La logique non-philosophique tient compte d’une double causalité, réelle et occasionale : si il y a de la philosophie, et à cause du Réel de-dernière-instance que dénie justement toute philosophie, alors elle va traiter celle-ci non-philosophiquement, et la dualyser selon une logique réelle. Pour cela il ne faut pas spécialement se vouloir européen ou non-européen, d'ici ou d'ailleurs, etc., il faut traiter la question du lieu à partir de l’instance du non-lieu (u-topique), précisément comme la-dernière-instance. En l’occurrence, qu'il existe une pluralité de fait ou de droit de non-philosophies - une hérésie ou des hérésies -, cela nous est foncièrement indifférent eu égard à la singularité en-dernière-instance d'une telle démarche de pensée. La singularité, l'individualité ne renvoient pas à un lieu, à une topique, à une cause plus ou moins locale, mais justement à l'Indivis comme Réel. La non-philosophie exige une posture individuale radicale en vertu de quoi tout le reste - universalisme, perspectivisme, individualisme, différence entre européen et non-européen, etc.  - est rigoureusement secondaire. Ceci semble acquis. D'un autre côté, il paraît difficile d'ignorer totalement le caractère localisé de cette pensée non-philosophique, du moins dans sa version d’origine. Pour abonder dans le sens de De Almeida, on imagine mal (c'est le cas de le dire) en quoi la doctrine non-philosophique telle qu'elle est constituée actuellement à travers les livres de François Laruelle et quelques autres concerne effectivement les non-européens. N'est-il pas évident que nous avons affaire ici à une pensée strictement européenne, du moins articulée en un langage appartenant à la philosophie européenne, et surtout confrontée à la seule résistance de celle-ci ? De Almeida signale avec justesse que la non-philosophie ne suscite aucune résistance particulière chez les non-européens. Allons plus loin : comment cette théorie aurait-elle pu être conçue et développée dans un pays autre que la France, au creux et/ou en marge de l'Université française, enseignée et divulguées par (et contre) celle-ci ?
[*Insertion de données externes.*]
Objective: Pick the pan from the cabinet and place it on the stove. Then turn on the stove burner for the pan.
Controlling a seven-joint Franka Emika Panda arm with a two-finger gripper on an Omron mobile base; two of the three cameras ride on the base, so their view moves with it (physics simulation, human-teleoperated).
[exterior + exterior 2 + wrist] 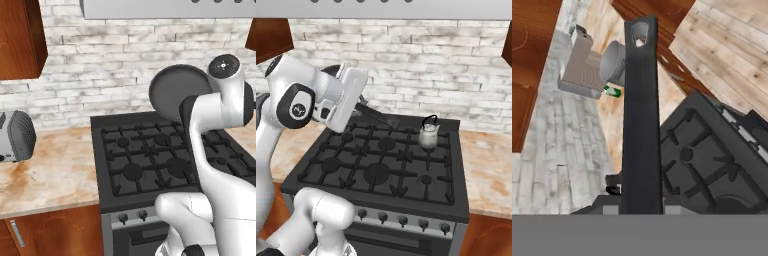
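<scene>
The pan (179, 92) is up in the air above the back of the stove (135, 165), clear of the grates, tipped almost on edge so its round flat bottom faces the left base camera like a dark disc against the brick wall (100, 65). In the hand view its long flat handle (642, 115) runs straight away from the gripper (641, 207), hanging hole at the far end, and the jaws are pinching that handle near its root. From the right base view the handle slants down over the rear grates. A small silver kettle (429, 133) sits on the back right burner. A toaster (15, 136) stands on the counter (55, 175) left of the stove.
</scene>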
Malgré cette détermination localement française de la non-philosophie, et au-delà même de sa délocalisation future, demeure une posture - radicalement insituable, injustifiable, a-topique - qui ne concerne que les individus, et dont le statut par rapport au fondateur de la « discipline » est rigoureusement égal en-dernière-instance : je dirais une posture en-france réelle - pour la distinguer de la France culturelle qui accueille, bien mal, mais qui accueille néanmoins la non-philosophie. Malgré les apparences, l'en-france n'équivaut cependant pas à l'en-europe de Valdinoci, pour qui l'Europe n'est pas un nom arbitraire mais véritablement le lieu immanent de la pensée analytique, tandis que en-france, même à désigner rigoureusement le Réel, et le sujet qui s'y découvre de surcroît à l'oeuvre, n'est que le répondant d'une situation culturelle et historique prégnante, voire suffocante : l'imprégnation de la suffisance philosophique sous toutes ses formes - intellectuelles, étatiques, morales, etc. - dans ce pays, de sorte qu'il faut sans doute être français pour en concevoir une nausée suffisante et se rendre compte que nous sommes tous potentiellement étrangers à cette France, et donc en même temps non-européens et non-philosophes.
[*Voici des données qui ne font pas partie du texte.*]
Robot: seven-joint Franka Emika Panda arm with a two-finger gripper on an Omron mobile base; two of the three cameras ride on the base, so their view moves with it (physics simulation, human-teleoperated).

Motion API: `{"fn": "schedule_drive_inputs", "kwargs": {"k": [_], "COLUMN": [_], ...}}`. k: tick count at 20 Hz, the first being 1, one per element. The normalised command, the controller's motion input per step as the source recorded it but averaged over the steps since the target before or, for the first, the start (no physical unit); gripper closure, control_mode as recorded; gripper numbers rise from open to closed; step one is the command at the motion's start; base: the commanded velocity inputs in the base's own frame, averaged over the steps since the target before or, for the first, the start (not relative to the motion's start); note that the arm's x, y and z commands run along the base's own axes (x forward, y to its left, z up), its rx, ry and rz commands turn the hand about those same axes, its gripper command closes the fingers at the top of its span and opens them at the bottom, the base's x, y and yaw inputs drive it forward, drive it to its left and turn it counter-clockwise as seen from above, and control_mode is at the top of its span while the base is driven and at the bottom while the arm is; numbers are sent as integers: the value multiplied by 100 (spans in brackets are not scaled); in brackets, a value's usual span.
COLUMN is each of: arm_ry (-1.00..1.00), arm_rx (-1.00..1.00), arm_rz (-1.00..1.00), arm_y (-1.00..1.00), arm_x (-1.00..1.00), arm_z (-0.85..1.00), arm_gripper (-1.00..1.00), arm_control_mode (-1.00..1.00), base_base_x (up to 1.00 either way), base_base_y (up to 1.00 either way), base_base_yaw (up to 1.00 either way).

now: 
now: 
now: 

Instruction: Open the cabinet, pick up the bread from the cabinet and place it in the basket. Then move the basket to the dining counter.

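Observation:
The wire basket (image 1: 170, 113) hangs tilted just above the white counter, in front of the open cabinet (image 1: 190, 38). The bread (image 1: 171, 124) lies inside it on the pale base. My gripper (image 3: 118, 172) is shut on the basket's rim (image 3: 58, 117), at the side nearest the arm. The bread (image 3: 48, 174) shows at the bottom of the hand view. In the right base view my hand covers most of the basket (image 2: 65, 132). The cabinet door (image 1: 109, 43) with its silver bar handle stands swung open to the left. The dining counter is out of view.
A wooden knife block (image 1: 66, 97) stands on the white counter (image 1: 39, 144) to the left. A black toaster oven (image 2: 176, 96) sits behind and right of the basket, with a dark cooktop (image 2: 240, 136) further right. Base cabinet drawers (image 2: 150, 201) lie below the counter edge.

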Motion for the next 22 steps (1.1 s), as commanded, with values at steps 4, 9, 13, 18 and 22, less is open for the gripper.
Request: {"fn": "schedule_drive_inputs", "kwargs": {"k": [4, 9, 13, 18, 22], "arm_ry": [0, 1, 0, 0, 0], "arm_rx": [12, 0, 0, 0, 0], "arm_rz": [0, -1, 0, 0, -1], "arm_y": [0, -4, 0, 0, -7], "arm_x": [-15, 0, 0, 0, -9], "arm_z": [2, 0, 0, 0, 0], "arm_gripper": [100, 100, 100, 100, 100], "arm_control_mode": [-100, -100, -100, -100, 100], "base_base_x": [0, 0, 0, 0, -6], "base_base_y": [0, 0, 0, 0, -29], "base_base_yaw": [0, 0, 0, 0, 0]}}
Ainsi il est impossible d'affirmer que la non-philosophie est plutôt européenne ou plutôt non-européenne ; mais si elle s’énonce plutôt en Europe sous les conditions du discours rationnel spéculatif ou scientifique, alors se justifie une posture de pensée non-européenne qui doit inventer son propre relatus avec la philosophie et avec la non-philosophie européenne. Mais cela autorise aussi presque parallèlement une « europanalyse », comme une « cure » que la philosophie aurait à faire pour elle-même depuis son réel en-europe. De même, si la non-philosophie s'énonce surtout en France, comme cela semble être le cas pour l'instant, alors il faut traiter le cas de la France, non pas du tout comme un lieu central et privilégié pour la non-philosophie, mais bel et bien comme le milieu philosophique « naturel » de celle-ci ; et parallèlement, il faut re-nommer la France en termes non-philosophiques, justement comme un terme ou comme une dernière-instance. C'est pourquoi j’ai proposé l'expression "en-france" pour désigner ce non-lieu de la non-philosophie, et n’est pu le fonder proprement en-france - et en-interne - que via Internet !

Mais le réel dénoté ici résiste précisément à tout concept. Il faut voir plutôt dans ce terme la conséquence d'un double arbitraire : 1) celui du Réel qui en tant que seulement Réel n'a pas de nom "propre" ou attitré, 2) celui des faits empiriques, puisque l'histoire de la philosophie a fait naître en France la théorie non-philosophique. En effet, il faut bien non-philosopher là où il y a de la philosophie, s'il y en a - c'est le cas, en France, sous ses formes les plus suffisantes. La-France, capitale européenne et mondiale de la suffisance philosophique ? En-france, soit ici et aussi bien ailleurs, soit encore nulle part, lieu un-ique de la pensée non-philosophique ?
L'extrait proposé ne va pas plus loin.